@bmeeks said in I am confusion...IDS inline on single WAN running an OpenVPN server which is LAN:
Go Googe "FreeBSD netmap device" and that should begin to answer your questions. You can also research in detail how OpenVPN creates its hooks into the FreeBSD networking kernel stack.
pfSense is your "origination" and "endpoint" for VPN connections to/from your LAN. Traffic flowing in and out of the physical LAN interface is unencrypted, so the IDS can inspect it.
@NollipfSense said in I am confusion...IDS inline on single WAN running an OpenVPN server which is LAN:
https://www.unix.com/man-page/freebsd/4/netmap/
thank you guys so much for pointing me towards the right direction, netmap is what I needed to dig a bit into to really understand this.

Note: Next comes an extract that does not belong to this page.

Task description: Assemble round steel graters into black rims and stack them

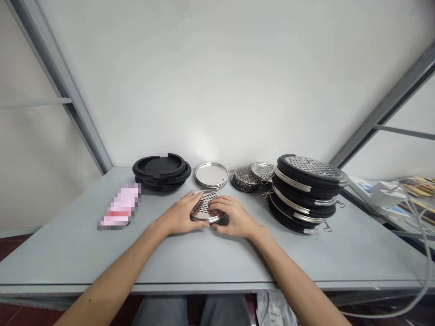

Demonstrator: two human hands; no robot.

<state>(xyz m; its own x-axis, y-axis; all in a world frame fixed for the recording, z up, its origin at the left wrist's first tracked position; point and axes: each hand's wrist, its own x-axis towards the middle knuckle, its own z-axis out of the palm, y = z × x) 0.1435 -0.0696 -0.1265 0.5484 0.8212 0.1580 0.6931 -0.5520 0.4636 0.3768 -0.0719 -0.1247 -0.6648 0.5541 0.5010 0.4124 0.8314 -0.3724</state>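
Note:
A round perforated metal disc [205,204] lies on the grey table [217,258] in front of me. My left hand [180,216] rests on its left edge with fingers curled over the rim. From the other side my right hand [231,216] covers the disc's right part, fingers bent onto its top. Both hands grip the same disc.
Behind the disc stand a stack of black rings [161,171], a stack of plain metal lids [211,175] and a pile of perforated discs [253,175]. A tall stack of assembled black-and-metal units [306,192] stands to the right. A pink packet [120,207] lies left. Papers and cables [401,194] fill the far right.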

I did not understand what it was doing in the system and you guys sent me through a very very interesting rabbit hole.
let me add a couple of links in this thread (which is already popping in my google bubble for the search "freebsd netmap device openvpn"), this is the original paper from the guy who wrote netmap, Luigi Rizzo, an Italian IT professor, it goes into details about how it works and how it does it's pipes and answered a lot of my questions.
netmap: a novel framework for fast packet I/O
At a very high level, when a program requests to put an interface in netmap mode, the NIC is partially dis-connected (see Figure 3) from the host protocol stack.The program gains the ability to exchange packets withthe NIC and (separately) with the host stack, through circular queues of buffers (netmap rings) implemented in shared memory.
figure 3
[image: figure%2B1.png]
so specifically about suricata it does support netmap devices. So out of the box in inline mode, if your network device has netmap capabilities packets are gonna get from the NIC to suricata via the netmap magic (TX and RX rings, operating in shared memory).
Am I getting this right?
Specifically about OpenVPN another chapter should be opened because it comes with it's own way to implement things, it should be noted here that OpenVPN does stuff in user-mode and has its own hooks to get the encrypted packets coming in from the stack, authenticate/decrypt/(de)compress and then give em back to the stack, I haven't dug deep into it (yet), so thank you for clearing the air for me and allowing me to go further, much appreciated.
If we were to consider the other main VPN implementation, IPsec/IKE then IPsec is already happening in kernel and only IKE is happening in user mode, so it's got different piping to encrypt/decrypt the packets while talking with the stack/netmap, so the two probably will end up having the packets follow very different routes in a netmap system.
I'm also a linux guy and the tools to observe your own system are slightly different so doing this on BSD is extremely difficult for me, I've got an added learning curve, but exactly the learning experience I want because I'm really liking pfsense.
plus, my VPS pfsese box deployed in the wild is working like a charm, the IDS rules are easier to tackle than I expected, given my setup I only really block scans and known bad hosts since all my potentially vulnerable services are accessible only via VPN, so that's probably why, monitoring an actual active webserver is probably a very different task.